# [Activity]
Give the number of lines in the records below that contain the word "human". State only that number.
==== Provided entries ====
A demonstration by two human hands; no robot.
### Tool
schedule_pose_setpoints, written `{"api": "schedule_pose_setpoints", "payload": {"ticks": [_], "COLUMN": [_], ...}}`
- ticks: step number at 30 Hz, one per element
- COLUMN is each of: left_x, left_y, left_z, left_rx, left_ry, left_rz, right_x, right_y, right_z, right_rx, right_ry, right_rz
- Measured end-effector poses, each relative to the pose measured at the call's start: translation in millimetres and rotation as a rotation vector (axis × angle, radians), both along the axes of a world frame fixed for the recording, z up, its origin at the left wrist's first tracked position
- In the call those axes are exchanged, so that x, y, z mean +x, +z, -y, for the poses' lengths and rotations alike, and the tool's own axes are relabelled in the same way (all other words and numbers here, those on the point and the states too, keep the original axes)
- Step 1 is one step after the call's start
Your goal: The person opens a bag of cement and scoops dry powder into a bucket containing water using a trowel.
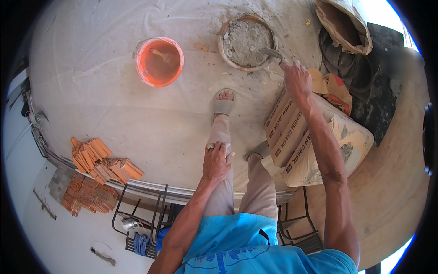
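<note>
My right hand (297,78) is closed round the handle of a trowel (271,53). Its metal blade lies over the right side of a round basin (222,51), at the rim. Grey, lumpy cement mix (247,41) fills much of that basin. Lower down, my left hand (217,162) rests on my left knee, fingers laid over the trouser leg and holding nothing. An orange bucket (142,75) stands left of the basin, with a pale-handled tool (163,56) inside it; the tool's kind is unclear.
Stacked paper cement bags (292,123) stand close by my right forearm. An opened sack (344,27) and dark rubber-looking tubs (349,68) sit at the far right. Bricks (98,157) are piled at the left. Black metal-framed chairs (141,219) stand behind me. Pale sheeting (114,114) covers the floor.
</note>
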State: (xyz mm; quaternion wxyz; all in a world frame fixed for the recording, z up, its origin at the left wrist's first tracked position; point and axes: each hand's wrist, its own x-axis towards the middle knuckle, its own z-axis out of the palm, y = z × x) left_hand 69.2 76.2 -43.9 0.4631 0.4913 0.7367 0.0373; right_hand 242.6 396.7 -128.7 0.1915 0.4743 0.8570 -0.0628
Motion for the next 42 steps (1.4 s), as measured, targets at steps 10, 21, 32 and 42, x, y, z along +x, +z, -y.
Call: {"api": "schedule_pose_setpoints", "payload": {"ticks": [10, 21, 32, 42], "left_x": [2.5, 9.2, 31.0, 62.1], "left_y": [-0.7, -5.1, -15.0, -15.5], "left_z": [3.5, 9.0, 21.8, 28.6], "left_rx": [0.004, 0.079, 0.047, 0.052], "left_ry": [-0.020, -0.118, -0.243, -0.356], "left_rz": [-0.003, -0.041, -0.127, -0.159], "right_x": [-4.9, 6.1, 102.7, 274.0], "right_y": [-5.2, 0.4, 138.3, 220.8], "right_z": [38.4, 75.9, 156.8, 305.3], "right_rx": [-0.090, -0.177, -0.591, -0.108], "right_ry": [-0.072, -0.366, -1.079, -1.488], "right_rz": [-0.097, -0.226, -1.104, -0.991]}}
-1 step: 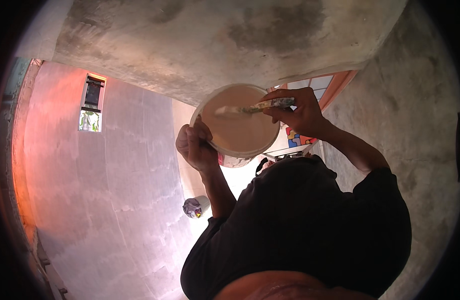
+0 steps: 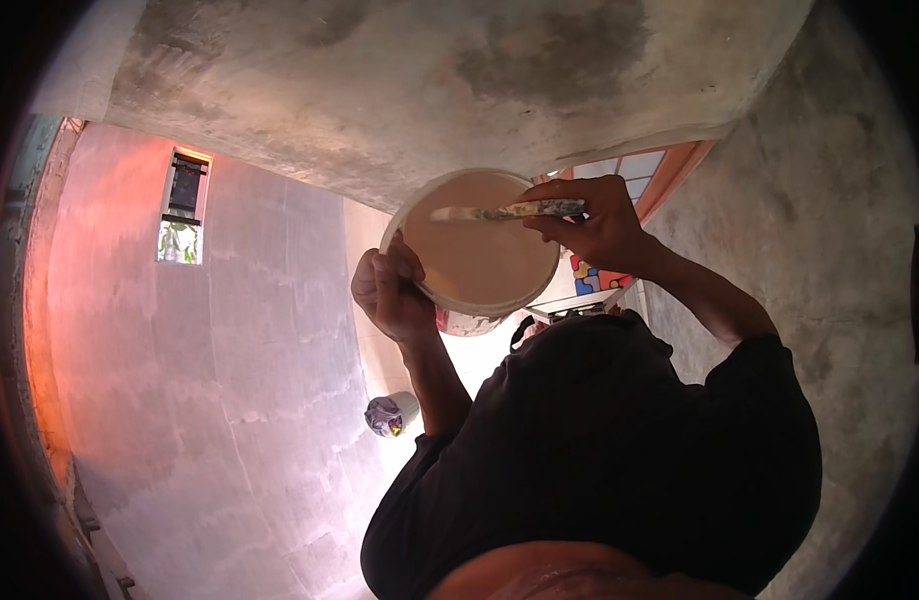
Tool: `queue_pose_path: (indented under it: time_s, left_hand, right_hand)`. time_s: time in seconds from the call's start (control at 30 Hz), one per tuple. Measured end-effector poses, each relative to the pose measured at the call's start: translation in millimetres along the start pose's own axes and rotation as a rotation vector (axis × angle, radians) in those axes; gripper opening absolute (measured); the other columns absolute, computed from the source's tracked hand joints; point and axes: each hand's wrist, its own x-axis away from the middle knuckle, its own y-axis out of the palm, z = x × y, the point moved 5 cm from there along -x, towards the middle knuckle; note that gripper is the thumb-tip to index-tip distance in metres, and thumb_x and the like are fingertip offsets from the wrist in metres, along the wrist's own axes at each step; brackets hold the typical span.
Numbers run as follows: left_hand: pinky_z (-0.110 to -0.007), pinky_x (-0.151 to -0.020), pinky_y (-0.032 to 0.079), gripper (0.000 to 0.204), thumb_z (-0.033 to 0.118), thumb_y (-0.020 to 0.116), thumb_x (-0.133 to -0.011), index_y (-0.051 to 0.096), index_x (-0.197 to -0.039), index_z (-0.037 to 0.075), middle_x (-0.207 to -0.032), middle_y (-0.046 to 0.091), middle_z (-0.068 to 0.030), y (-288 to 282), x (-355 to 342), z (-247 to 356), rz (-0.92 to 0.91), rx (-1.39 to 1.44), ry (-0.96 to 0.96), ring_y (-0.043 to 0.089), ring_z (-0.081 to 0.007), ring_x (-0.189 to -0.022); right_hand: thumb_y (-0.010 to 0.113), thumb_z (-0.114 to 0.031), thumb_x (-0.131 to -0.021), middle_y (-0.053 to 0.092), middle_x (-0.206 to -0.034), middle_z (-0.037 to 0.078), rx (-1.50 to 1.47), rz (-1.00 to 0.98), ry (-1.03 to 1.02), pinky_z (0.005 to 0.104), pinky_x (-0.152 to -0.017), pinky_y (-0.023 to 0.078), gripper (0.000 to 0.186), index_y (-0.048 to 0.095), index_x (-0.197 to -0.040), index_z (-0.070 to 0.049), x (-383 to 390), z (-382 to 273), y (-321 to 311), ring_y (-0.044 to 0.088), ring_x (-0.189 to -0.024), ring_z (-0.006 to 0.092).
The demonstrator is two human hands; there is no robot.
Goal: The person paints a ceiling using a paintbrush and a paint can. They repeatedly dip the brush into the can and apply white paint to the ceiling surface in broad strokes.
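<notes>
My left hand (image 2: 389, 290) grips the lower left rim of a round white pail (image 2: 489, 292) that holds smooth beige liquid (image 2: 469, 255). In my right hand (image 2: 594, 225), at the pail's upper right, is a paint-stained brush or stirrer (image 2: 519, 210), held between thumb and fingers. It reaches across the pail, with its pale end over or in the liquid; I cannot tell how deep it sits. Below both hands is my black shirt (image 2: 599, 440).
A mottled concrete surface (image 2: 399, 80) spans the top, with a grey wall (image 2: 829, 280) at right and a pale wall (image 2: 229, 370) with a narrow window (image 2: 184, 205) at left. A bag-lined white bucket (image 2: 404, 410) stands below. Behind are an orange frame (image 2: 679, 175) and a coloured panel (image 2: 599, 278).
The brush or stirrer in my right hand has shifted very slightly left and lies a little more level. My left hand and the pail are almost unmoved.
</notes>
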Motion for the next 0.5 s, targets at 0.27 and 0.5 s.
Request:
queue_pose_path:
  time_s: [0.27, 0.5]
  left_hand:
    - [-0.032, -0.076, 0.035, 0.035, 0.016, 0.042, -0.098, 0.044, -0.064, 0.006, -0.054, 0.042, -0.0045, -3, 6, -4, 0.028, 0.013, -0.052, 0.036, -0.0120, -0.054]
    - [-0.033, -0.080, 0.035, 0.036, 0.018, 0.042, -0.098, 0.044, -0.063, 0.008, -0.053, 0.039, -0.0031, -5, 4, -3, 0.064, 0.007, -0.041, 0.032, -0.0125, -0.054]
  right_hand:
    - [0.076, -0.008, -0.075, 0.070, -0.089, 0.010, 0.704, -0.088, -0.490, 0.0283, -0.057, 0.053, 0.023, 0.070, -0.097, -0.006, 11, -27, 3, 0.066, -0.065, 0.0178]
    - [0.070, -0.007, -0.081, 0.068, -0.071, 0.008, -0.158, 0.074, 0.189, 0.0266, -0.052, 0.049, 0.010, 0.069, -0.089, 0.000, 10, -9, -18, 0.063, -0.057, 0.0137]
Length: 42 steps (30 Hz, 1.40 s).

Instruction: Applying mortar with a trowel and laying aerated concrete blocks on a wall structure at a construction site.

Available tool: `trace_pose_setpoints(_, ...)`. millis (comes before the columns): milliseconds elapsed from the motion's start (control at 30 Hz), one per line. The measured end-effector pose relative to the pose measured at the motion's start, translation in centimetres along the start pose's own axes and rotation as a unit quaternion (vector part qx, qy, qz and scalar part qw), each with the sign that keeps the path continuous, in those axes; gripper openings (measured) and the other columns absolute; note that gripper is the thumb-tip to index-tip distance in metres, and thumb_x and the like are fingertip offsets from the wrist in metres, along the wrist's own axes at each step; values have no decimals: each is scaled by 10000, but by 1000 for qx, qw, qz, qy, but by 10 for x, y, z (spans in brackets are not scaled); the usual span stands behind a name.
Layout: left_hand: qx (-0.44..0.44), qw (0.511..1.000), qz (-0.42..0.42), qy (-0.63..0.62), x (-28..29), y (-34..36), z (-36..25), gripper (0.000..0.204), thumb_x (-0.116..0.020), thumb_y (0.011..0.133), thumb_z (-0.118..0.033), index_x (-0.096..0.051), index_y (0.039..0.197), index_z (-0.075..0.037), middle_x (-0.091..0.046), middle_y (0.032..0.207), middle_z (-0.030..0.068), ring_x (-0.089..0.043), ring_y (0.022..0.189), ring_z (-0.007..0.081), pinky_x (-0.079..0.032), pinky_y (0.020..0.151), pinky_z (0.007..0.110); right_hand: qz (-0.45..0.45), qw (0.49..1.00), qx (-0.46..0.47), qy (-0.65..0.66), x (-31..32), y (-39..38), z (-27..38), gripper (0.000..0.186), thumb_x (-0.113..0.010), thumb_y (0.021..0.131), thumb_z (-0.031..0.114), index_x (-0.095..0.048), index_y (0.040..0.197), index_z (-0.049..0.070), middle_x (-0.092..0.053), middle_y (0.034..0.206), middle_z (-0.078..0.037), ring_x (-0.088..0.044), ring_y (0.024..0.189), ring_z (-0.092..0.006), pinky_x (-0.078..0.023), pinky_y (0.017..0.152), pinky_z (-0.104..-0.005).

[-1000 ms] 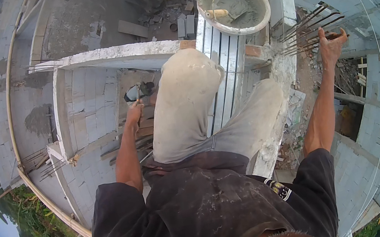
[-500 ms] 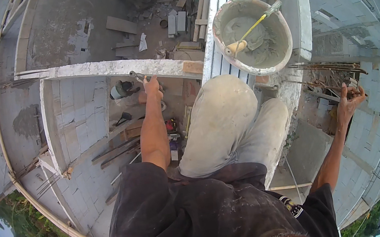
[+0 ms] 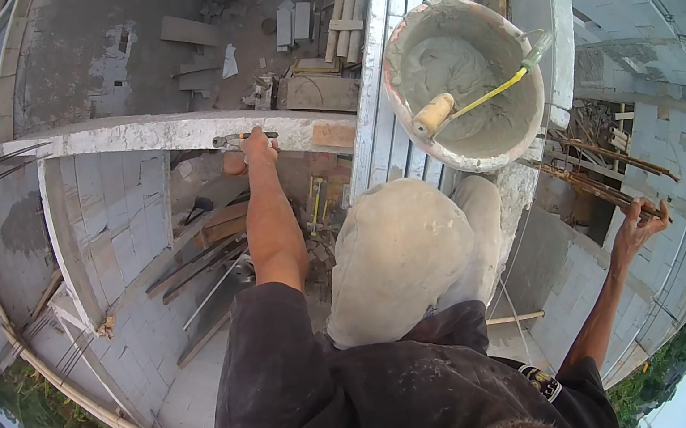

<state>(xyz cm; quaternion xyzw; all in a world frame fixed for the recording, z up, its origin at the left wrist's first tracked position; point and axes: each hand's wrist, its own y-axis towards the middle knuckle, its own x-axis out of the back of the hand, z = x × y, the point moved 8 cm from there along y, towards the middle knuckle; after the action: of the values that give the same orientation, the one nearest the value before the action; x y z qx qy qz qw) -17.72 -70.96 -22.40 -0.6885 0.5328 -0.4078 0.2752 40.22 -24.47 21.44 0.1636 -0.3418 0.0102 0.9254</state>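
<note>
My left hand reaches out over the pale concrete beam. Its fingers are closed on a pincer-like metal tool lying along the beam's top. Out to the right, my right hand grips the near end of a bundle of thin rusty bars. Before my knees stands a round bucket with grey mortar inside. Across its rim lies a tool with a tan cylindrical end, a yellow shaft and a mortar-smeared greenish end.
Ribbed metal strips run away beside the bucket. A brown block sits on the beam near them. Far below are planks, pale boards and rubble. Block walls rise on both sides, with a curved pole at left.
My view has shifted. My left hand stays at the beam with the tool, which now lies more along it. My right hand has come lower in view, still holding the bars.
</note>
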Motion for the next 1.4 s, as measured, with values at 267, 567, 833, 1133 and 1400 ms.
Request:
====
# [Response to the task]
2